• **Work instruction**
Among the entries below, one stretch runs from the line that contains "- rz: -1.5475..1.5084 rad" through the line that contains "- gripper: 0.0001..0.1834". Repeat that stretch exactly, ends included, and only that.

++++ Records provided

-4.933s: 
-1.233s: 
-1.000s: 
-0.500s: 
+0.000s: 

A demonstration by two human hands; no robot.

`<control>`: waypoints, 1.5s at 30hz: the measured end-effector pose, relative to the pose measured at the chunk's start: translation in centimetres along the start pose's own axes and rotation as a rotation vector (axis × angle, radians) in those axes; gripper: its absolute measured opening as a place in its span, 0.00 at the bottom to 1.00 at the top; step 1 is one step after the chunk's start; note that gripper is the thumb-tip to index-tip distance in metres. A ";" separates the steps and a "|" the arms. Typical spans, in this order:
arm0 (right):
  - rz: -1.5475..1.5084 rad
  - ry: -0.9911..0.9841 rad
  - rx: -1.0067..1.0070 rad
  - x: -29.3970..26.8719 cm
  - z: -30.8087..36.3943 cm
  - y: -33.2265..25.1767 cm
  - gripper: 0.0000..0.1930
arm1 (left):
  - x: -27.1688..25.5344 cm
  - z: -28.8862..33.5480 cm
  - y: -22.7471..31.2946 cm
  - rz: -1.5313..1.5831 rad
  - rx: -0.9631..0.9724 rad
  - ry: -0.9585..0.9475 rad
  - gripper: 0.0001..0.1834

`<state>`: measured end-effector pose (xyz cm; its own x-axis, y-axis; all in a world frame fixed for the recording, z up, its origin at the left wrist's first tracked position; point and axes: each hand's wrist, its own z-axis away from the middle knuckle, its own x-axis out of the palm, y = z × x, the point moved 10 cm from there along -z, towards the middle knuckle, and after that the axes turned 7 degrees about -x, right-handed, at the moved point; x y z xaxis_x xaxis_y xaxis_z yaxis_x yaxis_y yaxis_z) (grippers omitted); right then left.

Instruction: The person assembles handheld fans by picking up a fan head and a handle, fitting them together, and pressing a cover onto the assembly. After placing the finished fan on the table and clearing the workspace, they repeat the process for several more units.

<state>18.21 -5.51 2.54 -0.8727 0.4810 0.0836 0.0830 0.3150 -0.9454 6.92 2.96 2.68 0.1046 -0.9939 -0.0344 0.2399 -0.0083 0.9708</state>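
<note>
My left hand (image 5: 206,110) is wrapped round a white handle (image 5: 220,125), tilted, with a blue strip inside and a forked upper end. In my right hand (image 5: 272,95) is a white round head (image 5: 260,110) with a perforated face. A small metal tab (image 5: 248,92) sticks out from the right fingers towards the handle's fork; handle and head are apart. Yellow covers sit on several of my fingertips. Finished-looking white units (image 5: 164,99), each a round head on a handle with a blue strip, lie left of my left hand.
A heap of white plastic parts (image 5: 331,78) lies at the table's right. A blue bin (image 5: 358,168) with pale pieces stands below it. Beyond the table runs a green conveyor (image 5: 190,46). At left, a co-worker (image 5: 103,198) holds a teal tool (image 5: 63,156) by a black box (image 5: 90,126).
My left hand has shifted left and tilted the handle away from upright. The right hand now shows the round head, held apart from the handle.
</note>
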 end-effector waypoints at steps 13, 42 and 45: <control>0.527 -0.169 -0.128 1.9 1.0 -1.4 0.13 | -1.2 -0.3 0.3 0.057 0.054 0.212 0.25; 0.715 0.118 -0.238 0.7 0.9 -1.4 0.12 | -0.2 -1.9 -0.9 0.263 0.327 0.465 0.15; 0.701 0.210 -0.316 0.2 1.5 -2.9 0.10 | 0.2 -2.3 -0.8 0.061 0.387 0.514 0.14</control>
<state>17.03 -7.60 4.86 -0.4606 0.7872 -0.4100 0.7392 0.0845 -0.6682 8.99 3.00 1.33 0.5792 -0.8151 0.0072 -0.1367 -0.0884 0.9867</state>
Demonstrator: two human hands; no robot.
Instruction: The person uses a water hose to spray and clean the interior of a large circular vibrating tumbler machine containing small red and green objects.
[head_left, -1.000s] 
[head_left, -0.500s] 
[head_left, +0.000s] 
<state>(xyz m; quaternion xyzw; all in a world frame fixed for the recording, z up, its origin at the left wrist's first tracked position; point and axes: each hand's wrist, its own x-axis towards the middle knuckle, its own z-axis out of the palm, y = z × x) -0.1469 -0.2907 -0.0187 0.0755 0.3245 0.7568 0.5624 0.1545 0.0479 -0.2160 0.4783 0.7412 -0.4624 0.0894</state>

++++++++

• **Answer space**
  - rz: -1.5475..1.5084 rad
  - ry: -0.9911..0.9841 rad
  - rx: -1.0067..1.0070 rad
  - x: -29.3970..26.8719 cm
  - z: -30.8087..36.3943 cm
  - y: -33.2265..25.1767 cm
  - gripper: 0.0000..0.1930
arm1 (left):
  - x: -27.1688..25.5344 cm
  - z: -28.8862..33.5480 cm
  - y: -22.7471..31.2946 cm
  - rz: -1.5313..1.5831 rad
  - rx: -0.9631..0.9724 rad
  - ry: -0.9585..0.9475 rad
  - gripper: 0.0001..0.1834

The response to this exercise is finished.